With plans to legalize recreational cannabis in Germany, Village Farms is considering its opportunities in that market as well. With regulatory progress happening faster in markets like the Netherlands and Germany, the company is more focused on its opportunities in the EU than the U.S. for the moment.
While the M&A market in cannabis is booming, Village Farms does not have a high appetite for deals. Many companies have too much debt, which would mean they are ultimately not accretive, according to DeGiglio. But Village Farms has found opportunities to participate in consolidation.
At the end of 2021, Village Farms took a 70 percent stake in Quebec cannabis company Rose LifeScience. The company was having difficulty penetrating the Quebec market, and the team determined that an acquisition would be the best entry into the province. Rose LifeScience serves as the exclusive distributor for a number of LPs in Quebec, and it has a 55,000-square-foot production facility for its own brands. The Rose LifeScience team has extensive CPG experience, and Village Farms is retaining their expertise with the 70/30 ownership structure of the deal. DeGiglio is excited for the opportunity to capture more market share in that province.

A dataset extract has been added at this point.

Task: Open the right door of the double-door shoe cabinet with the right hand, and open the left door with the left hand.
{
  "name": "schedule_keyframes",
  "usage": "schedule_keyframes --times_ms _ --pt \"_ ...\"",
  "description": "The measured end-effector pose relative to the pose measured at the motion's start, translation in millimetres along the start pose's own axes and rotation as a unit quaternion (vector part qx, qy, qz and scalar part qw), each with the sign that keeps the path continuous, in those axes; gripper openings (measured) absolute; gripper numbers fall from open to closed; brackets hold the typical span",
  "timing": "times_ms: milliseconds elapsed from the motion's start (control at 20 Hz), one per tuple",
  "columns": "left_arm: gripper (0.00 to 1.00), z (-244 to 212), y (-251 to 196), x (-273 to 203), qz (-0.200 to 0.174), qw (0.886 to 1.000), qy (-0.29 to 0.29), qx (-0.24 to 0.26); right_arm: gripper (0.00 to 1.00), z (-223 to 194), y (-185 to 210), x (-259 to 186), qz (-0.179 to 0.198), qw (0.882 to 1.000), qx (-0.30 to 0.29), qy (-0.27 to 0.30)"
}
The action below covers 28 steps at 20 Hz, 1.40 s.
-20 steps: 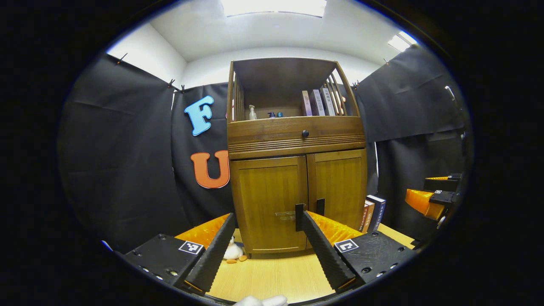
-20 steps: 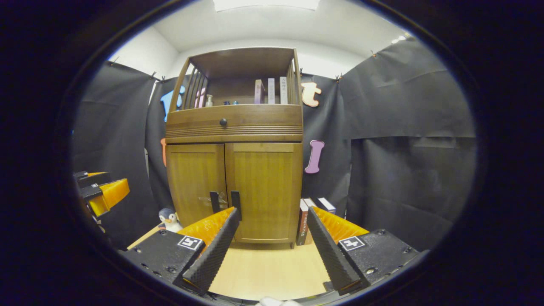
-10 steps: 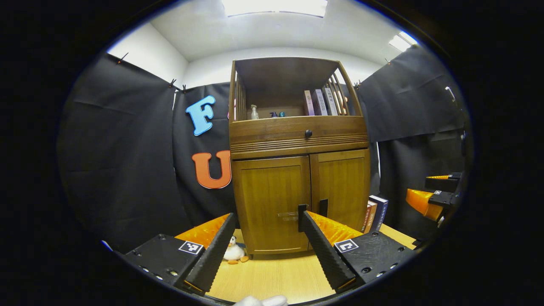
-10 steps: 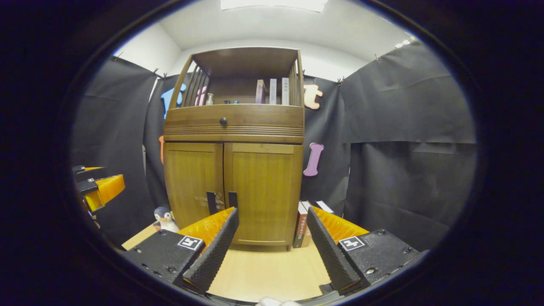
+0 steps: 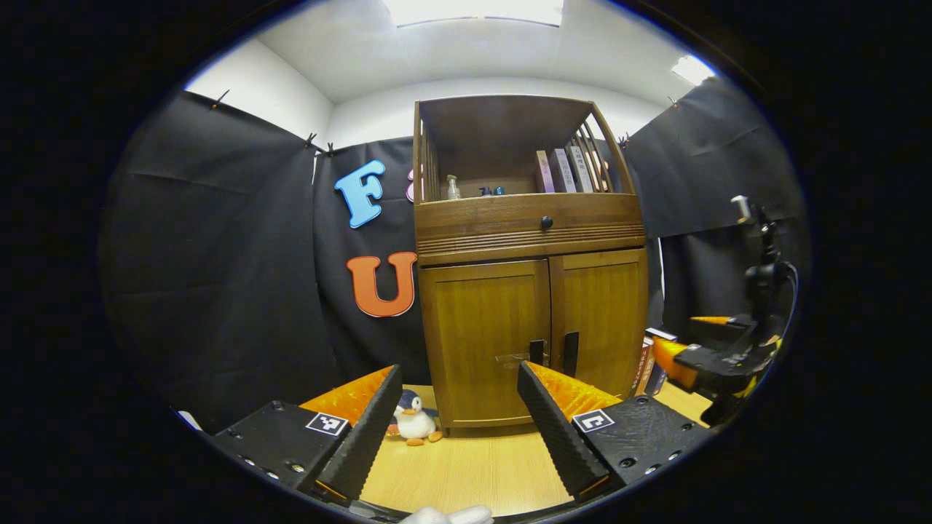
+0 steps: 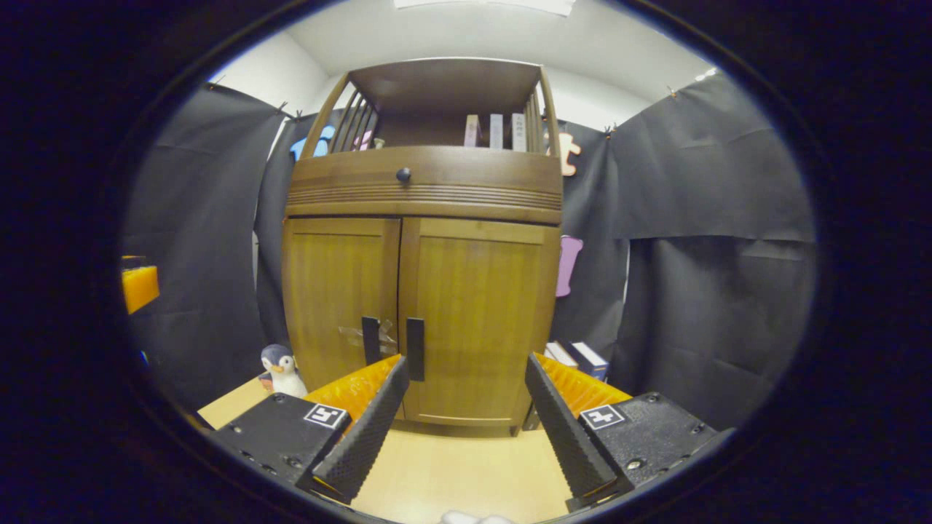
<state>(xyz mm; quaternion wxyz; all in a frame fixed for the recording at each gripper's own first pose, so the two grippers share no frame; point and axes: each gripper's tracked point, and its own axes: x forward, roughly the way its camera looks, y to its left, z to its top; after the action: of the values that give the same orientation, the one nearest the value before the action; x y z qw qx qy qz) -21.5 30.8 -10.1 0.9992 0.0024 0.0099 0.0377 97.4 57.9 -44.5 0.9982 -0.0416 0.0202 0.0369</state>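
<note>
At the bottom of the right gripper view, the right tongs stand apart with nothing between them, near the shoe cabinet; the right door's handle sits just above their left finger. Both doors are shut. Farther back, the left tongs are likewise spread and empty, facing the left door. On the table a toy penguin stands left of the cabinet, and books lean at its right side.
</note>
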Motion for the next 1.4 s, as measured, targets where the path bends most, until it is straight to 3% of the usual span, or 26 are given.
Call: schedule_keyframes --times_ms 250,650,850,1000,1400 --pt "0.96 -3.8 16.9 -16.0 0.021 1.000 0.002 0.004 1.00 -24.5 37.1 78.0 0.022 1.000 -0.009 0.016" --pt "0.96 -13.1 47.1 -30.2 0.070 0.997 0.018 -0.002 0.99 -56.1 68.6 192.0 0.023 0.998 0.000 0.060" --pt "0.96 -17.1 60.7 -32.1 0.093 0.995 0.029 -0.005 0.87 -60.9 72.9 219.8 0.028 0.997 0.001 0.069" --pt "0.96 -19.9 66.8 -35.8 0.103 0.994 0.030 -0.007 0.70 -60.3 68.7 230.1 0.023 0.997 0.003 0.069" --pt "0.96 -30.2 71.1 -34.3 0.107 0.993 0.041 -0.014 0.39 -67.4 68.9 244.8 0.018 0.996 0.011 0.087"
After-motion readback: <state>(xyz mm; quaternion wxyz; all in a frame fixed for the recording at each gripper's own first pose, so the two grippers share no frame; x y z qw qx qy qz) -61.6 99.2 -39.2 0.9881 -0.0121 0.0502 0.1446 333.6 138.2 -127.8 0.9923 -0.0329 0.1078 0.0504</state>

As a NASDAQ company, M&A in the U.S. cannabis market is not yet on the table. With regulation progressing in the European market, Village Farms may be open to potential deals as it determines how to build its business model there.
Village Farms has added to its team over the past year. For example, Ann Gillin Lefever joined the company as Executive Vice President of Corporate Affairs. She is working closely with DeGiglio and the leadership teams at Pure Sunfarms and Rose LifeScience. The company has also made strategic additions to the Pure Sunfarms team, and it plans to bring a CFO onboard at the cannabis subsidiary.
Prudent Capital Strategy
Right now, institutional investors account for 30 to 35 percent of Village Farms’ investor pool. While this percentage is low for many industries, it is high compared to Village Farms’ competitors in the cannabis space, according to DeGiglio. He hopes to see more investor excitement following positive regulatory progress. Right now, Sundial is the company’s second-largest shareholder.
Village Farms has focused on prudent capital spend. When looking at competitors, DeGiglio considers Village Farms to have an edge based on the amount it has spent for the capacity it currently has.
The Village Farms team is anticipating stronger numbers in the second half of the year compared to the first half, according to DeGiglio. Innovation at Pure Sunfarms is helping to drive that growth. For example, the Jet Fuel Gelato strain launched about six months ago has hit one of the top spots in the Ontario market.
Successful Strains, Like Jet Fuel Gelato, Are Helping to Drive Growth.
The company also has strong wholesale sales, and it has launched a value brand to compete in the value segment. The brand was launched in Vancouver, British Columbia, and it sold out in three days, according to DeGiglio. The brand was recently launched in Alberta, and it will be making its debut in more markets this fall. Additionally, the introduction of Rose LifeScience’s Promenade brand has helped to drive increased market share in Quebec.
Village Farms is also investing in ways to continually improve quality. For example, its 1.6 million square feet of production is now 100 percent hang dried.
Village Farms is building the foundation for its brands with high-quality, low-cost production. It has focused on getting that model right in Canada before looking to international markets. Now, Europe is on its radar. The company still has to navigate the challenging tax environment in Canada and wait for regulatory progress in the U.S., but DeGiglio sees plenty of opportunities ahead in this nascent industry.